Helping Daddy (and Mummy) move some boxes from the conservatory to the garage, using the dolls pram Mummy had as a little girl.

Then there are the times when he is more interested in what we are doing than actually helping out...
"I wonder if I lean forward far enough if I can reach the water in the bottom?"

"I'm brushing my hair while Mummy tries to give me a haircut. The brush feels nice! Who cares about cutting my hair?!"

And finally, there are the times when we are helped whether we want help or not (usually NOT)!
"Munchkin, we don't need a hat, darling. Let go, please."

"Oh, thank you dear. I don't really need any potatoes at the moment, but that is very helpful of you."

Hmmm. For some reason he decided that all the groceries needed to be OFF the shelf and IN the half-made chook cage!

Onions. What more can I say? The whole house stank. After Munchkin's peeling, all that remained can be seen on the left.

We decided we don't want any more help with the onions. We do actually like onions in our dinner, after all.

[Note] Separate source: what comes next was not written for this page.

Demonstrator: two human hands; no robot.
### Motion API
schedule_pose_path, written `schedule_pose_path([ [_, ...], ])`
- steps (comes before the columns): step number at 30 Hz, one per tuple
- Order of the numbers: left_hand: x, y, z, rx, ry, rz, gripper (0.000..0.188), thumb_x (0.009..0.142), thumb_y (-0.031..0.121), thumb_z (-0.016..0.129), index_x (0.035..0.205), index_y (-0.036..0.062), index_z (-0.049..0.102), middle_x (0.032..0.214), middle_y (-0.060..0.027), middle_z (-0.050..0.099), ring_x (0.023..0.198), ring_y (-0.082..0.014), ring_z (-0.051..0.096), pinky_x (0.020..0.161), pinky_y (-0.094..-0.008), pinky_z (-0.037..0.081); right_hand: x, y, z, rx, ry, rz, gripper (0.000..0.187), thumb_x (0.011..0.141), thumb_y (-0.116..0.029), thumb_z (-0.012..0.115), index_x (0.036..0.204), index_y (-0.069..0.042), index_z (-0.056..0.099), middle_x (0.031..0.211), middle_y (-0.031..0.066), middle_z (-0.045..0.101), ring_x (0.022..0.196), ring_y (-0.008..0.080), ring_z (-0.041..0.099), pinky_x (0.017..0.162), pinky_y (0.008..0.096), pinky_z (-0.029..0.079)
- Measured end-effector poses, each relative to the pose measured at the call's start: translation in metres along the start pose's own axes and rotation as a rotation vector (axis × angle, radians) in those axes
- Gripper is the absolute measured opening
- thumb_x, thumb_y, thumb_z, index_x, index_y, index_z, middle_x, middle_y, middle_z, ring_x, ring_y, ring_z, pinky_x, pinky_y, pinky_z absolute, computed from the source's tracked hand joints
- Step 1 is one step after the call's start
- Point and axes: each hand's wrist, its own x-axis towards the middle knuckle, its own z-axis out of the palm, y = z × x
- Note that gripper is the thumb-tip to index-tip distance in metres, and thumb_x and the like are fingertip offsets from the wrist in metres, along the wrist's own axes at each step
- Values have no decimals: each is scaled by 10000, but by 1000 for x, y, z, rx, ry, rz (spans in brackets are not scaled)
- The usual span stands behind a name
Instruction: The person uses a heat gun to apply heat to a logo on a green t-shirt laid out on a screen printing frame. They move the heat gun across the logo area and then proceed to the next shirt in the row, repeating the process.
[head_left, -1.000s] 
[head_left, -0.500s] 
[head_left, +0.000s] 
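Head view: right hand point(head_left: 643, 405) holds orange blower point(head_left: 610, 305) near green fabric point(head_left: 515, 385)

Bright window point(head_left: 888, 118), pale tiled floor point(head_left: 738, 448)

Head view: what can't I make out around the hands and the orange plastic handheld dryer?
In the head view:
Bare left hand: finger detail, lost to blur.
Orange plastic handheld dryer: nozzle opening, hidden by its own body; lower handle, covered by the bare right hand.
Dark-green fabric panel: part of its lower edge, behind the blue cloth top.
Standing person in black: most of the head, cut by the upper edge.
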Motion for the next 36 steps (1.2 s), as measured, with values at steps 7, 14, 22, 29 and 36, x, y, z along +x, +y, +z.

And one last story for you:
One day last week we returned home from a late afternoon walk.  Munchkin walked straight into the kitchen, reached over our new barrier seen above, and grabbed the sultana tin.  He then walked over to his daddy in the dining area, handed him the tin and promptly sat on his bottom.  Expectantly.  He knows the drill.  He often gets sultanas, frozen peas or corn in his special wobbly bowl while dinner is cooking.  The sultana tin is now living further back in the cupboard, away from small, determined fingers.  At least until Munchy works out another way to get hold of it!


Amy

Sunday, November 20, 2011

Thirteen and more!

More squares completed.  I am wondering if I am keeping up.  I know I need to knit about a square per week in order to complete a blanket in a year (it's actually just over that, but who's being picky!).

I enjoyed working with the bright colours in this batch.  Boyo and I both like the black square in the bottom photo best.  But I was annoyed that I ran out of black with just 2 rows left to do and had to make the last colour strip wider!  Not that anyone else will probably ever notice (Did you notice?  Please tell me you did not!).